== What needs to be done ==
The lines to copy are those in the listing below that contain the word "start".

### Supplied information ###

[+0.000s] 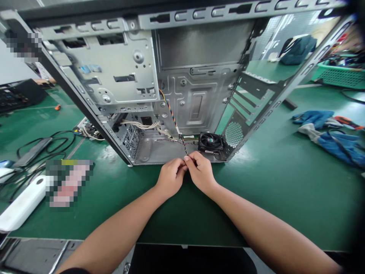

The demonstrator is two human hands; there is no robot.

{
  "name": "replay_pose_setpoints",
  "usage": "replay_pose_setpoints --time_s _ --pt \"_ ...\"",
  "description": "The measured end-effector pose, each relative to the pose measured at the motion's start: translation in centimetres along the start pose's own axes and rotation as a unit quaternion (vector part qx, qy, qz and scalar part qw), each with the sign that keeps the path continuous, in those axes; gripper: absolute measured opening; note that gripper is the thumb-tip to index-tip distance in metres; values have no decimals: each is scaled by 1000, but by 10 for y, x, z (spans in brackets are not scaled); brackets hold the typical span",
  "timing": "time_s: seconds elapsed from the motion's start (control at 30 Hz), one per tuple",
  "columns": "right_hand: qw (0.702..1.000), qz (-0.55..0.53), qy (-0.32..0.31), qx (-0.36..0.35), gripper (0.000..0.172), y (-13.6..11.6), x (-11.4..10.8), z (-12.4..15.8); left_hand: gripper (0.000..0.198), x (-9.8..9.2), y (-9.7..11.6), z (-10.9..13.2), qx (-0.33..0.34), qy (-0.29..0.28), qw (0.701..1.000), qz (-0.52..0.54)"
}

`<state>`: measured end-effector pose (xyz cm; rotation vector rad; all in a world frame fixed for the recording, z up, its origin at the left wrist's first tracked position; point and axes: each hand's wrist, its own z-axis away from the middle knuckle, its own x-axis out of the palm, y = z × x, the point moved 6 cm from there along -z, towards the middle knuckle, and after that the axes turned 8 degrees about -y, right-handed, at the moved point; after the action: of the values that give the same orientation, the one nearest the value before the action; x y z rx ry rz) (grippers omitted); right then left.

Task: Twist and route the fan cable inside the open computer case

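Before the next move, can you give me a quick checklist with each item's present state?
1. Right hand grips the twisted multicolored cable: ok, pinched at its lower visible end.
2. Left hand also grips it: cannot tell; its fingertips meet the right hand's there.
3. Cable end exposed for inspection: not ok, fingers hide it.
4. Computer case standing on the table: ok.
5. White wires clear of both hands: ok, they lie farther back inside the case.

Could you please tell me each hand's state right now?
Left hand: closed; whether it holds anything cannot be told.
Right hand: closed, holding the multicoloured twisted cable.
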<state>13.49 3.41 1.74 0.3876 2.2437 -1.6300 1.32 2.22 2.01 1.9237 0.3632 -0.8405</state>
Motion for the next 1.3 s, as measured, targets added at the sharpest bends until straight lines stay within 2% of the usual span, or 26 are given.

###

== Expected answer ==
  "description": "The measured end-effector pose, each relative to the pose measured at the motion's start: translation in centimetres along the start pose's own axes and rotation as a unit quaternion (vector part qx, qy, qz and scalar part qw), each with the sign that keeps the path continuous, in those axes; gripper: absolute measured opening; note that gripper is the thumb-tip to index-tip distance in metres; values have no decimals: each is scaled by 1000, but by 10 for y, x, z (spans in brackets are not scaled); brackets hold the typical span",
  "timing": "time_s: seconds elapsed from the motion's start (control at 30 Hz), one per tuple",

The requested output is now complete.